Siciliano d’origine e ternano d’azione, il prete ortodosso e anche un cantante di successo nell’Est Europa: “Videoclip e registrazioni fra Polonia e Romania, è la mia sfida”

Dieci videoclip girati in nemmeno un mese, dodici registrazioni tra Polonia e Romania, la battaglia tra la vita e la morte. Una sfida vera e propria, quella di Corrado Puliatti.

Siciliano d’origine, ternano d’adozione, Puliatti è un prete ortodosso della chiesa ucraina, impegnato per anni nella lotta alle organizzazioni criminali, alla prostituzione e allo spaccio di sostanze stupefacenti soprattutto nel mondo giovanile. Oggi si sta dedicando alla sua passione, quella della musica: è un cantautore molto apprezzato nell’est Europa, detentore di due dischi d’oro e uno di platino con il brano Incancellabile, ancora nelle top ten dell’Est Europa.
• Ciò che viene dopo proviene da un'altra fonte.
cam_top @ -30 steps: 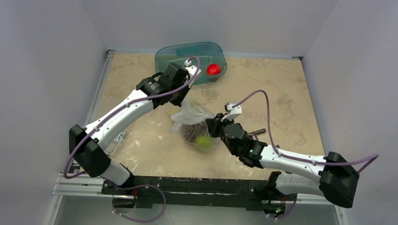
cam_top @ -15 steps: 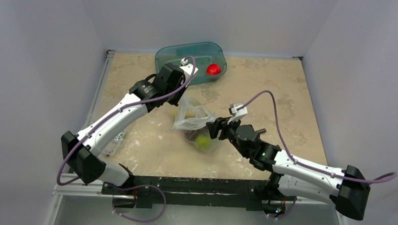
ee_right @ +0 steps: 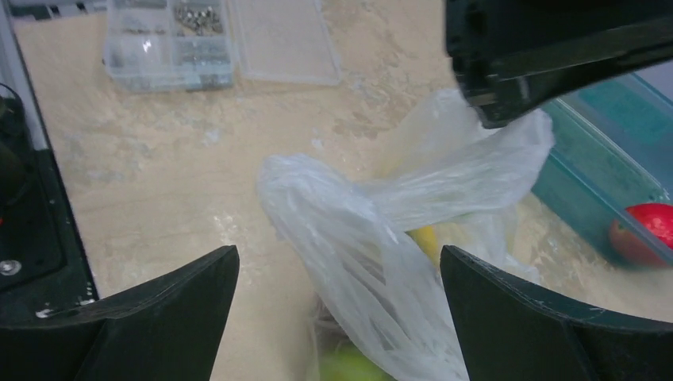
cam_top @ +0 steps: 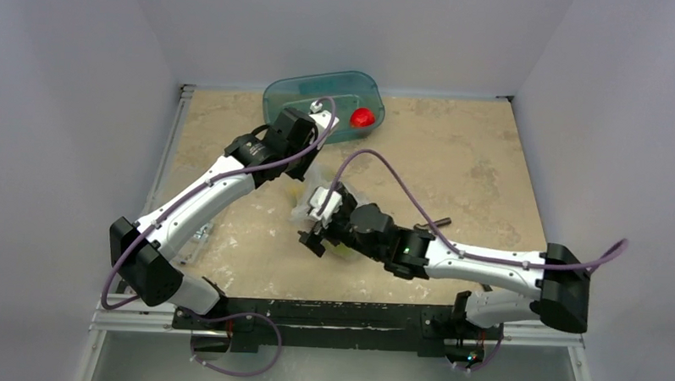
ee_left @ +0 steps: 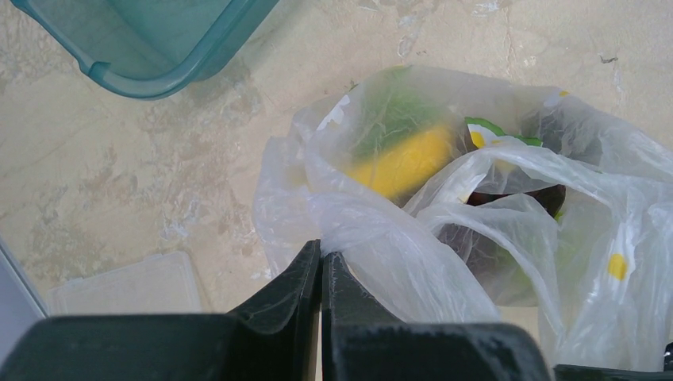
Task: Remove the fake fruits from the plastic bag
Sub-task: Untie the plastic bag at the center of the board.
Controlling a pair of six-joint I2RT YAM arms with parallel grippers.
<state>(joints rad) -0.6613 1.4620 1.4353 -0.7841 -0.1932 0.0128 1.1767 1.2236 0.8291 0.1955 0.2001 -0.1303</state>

“La paura più grande che ho, non è tanto quella di morire, bensì quella di non poter lasciare ai posteri i miei pensieri cantati. Abbiamo fatto, e parlo ovviamente al plurale, perché tutti i miei collaboratori si sono fatti in quattro sia di giorno che di notte, quasi dei salti mortali e chilometri e chilometri di strada tra Polonia e Romania. Per quanto riguarda la Polonia, dopo aver raggiunto una clinica particolare in Svizzera, ho voluto girare un videoclip tra i confini della Slovacchia e appunto la Romania”.

“La cosa più bella – racconta - è che la regista del videoclip, Christina Mattei, è una bambina di 12 anni, intelligentissima con una grande capacità di inventiva che supera qualsiasi aspettativa. Ha diretto, in modo magistrale, qualsiasi mio movimento nel videoclip, ha studiato il brano per circa una settimana, affinché riuscisse ad ottenere il risultato. Bisogna dare fiducia a chi ha voglia di fare e non importa l'età ma ciò che conta è la passione, soprattutto nell’arte”.

Come vive la sua malattia?

“Vivo in un appartamento di Bucarest quasi in solitudine. Purtroppo le malattie si debbono accettare, non siamo noi a decidere come vivere. I problemi vanno risolti, questo è poco ma sicuro, ma attraverso la sofferenza bisogna scorgere quella luce che arriva un po’ a tutti. La solitudine e il dolore giocano dei brutti scherzi, ma sicuramente non mi faccio abbattere”.

Rientrerà in Italia, a Terni?

“Ho deciso di rimanere qua, non perché io non ami l’Italia, ci mancherebbe, è la mia terra, ma il mio corpo voglio donarlo a questa terra che tanto mi ha dato. Sicuramente non dimentico chi dall’Italia ogni giorno mi scrive e cerca di starmi vicino nel miglior modo possibile, lasciando anche i propri impegni per me”.

In Italia ha svolto delle battaglie contro criminalità e droga, stessa cosa ha fatto in Romania. Cosa fare contro questa piaga sociale?

“Ho cercato solo di dare un contributo. Ma bisognerebbe abbattere i muri dell’omertà, che non hanno né confini né nazionalità”.